How to select lines randomly without replacement in UNIX?

Dear Folks

I have one column of 15000 lines and want to select randomly 5000 of them in five different times without replacement. I am aware that command 'shuf' and 'sort -R' could select randomly those lines but I am not sure how could I avoid the replacement of selection line. Does anyone have a suggestion?

We cant read your mind so provide us with a sample of the input and the desired output...

Say, I have this small input file:

1
2
3
4
5
6
7
8
9
10

My desired output is to select three numbers but different each time.

2
4
9
5
8
1

The linux shuf utility can select random lines without repeats. Run it once and read three lines at a time from it in a loop.

shuf < inputfile | while read LINE1 && read LINE2 && read LINE3
do
...
done
2 Likes

Thank you Corona688 for your suggestion. I only present the small example. In my case, I want to randomly choose 5000 lines out of 15000 lines. what should I do for this situation?

Try to come up with a smart hash function that'd let you choose a different set of lines in each iteration...

shuf < inputfile | split -l 5000 sample.

This will create sample files sample.aa, sample.ab, sample.ac of 5000 randomly-chosen non repeating lines each.

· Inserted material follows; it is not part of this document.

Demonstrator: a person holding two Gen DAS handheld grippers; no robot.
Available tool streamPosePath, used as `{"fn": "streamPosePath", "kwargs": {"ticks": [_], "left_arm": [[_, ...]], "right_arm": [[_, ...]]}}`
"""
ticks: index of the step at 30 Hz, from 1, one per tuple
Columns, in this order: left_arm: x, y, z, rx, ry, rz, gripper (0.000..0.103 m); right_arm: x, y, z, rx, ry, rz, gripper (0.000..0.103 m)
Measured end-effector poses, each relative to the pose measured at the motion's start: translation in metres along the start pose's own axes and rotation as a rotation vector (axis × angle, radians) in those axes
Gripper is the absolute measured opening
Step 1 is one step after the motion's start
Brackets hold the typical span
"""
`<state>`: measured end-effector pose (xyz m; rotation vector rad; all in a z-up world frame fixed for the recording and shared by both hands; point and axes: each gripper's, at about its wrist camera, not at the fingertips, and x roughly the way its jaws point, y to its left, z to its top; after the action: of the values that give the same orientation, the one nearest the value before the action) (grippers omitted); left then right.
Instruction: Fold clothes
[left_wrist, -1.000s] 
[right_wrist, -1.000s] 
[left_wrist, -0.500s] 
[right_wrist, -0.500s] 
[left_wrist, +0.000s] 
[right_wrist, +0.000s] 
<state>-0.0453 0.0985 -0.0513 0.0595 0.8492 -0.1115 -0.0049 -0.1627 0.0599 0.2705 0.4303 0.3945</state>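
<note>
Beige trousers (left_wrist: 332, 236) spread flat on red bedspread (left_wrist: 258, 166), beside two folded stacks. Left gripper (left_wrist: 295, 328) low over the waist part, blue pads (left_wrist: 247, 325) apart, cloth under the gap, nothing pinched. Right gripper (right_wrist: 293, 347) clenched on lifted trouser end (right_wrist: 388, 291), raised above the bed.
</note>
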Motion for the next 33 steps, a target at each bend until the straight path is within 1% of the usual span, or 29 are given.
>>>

I've used shuf on megabytes of data for the purpose of selecting random samples before. It operates by seeking and should be reasonably efficient.

2 Likes

Hello sajmar,

Could you please try following and let me know if this helps you.
1st solution:

cat script.ksh
lines_in_file=`cat Input_file | wc -l`
file=Input_file
for val in `seq 1 5000`;  do line=$(($RANDOM*${lines_in_file}/32767+1)); sed "${line}q;d" $file >> "output"; done

OR

cat script.ksh
lines_in_file=`cat Input_file | wc -l`
file=Input_file
for val in `seq 1 5000`
do
	line=$(($RANDOM*${lines_in_file}/32767+1))
	sed "${line}q;d" $file >> "output"
done

2nd solution:

cat script.ksh
lines_in_file=`cat Input_file | wc -l`
file=Input_file
for val in `seq 1 5001`;  do line=$(($RANDOM*${lines_in_file}/32767+1)); awk -vline="$line" 'FNR==line' $file >> "output"; done

OR

cat script.ksh
lines_in_file=`cat Input_file | wc -l`
file=Input_file
for val in `seq 1 5000`
do
        line=$(($RANDOM*${lines_in_file}/32767+1))
        awk -vline="$line" 'FNR==line' $file >> "output"
done

Where $RANDOM is responsible for generating the random numbers from 0 to 32767 .
EDIT: Above 2 solutions will give lines duplicate, then following may help you in same too.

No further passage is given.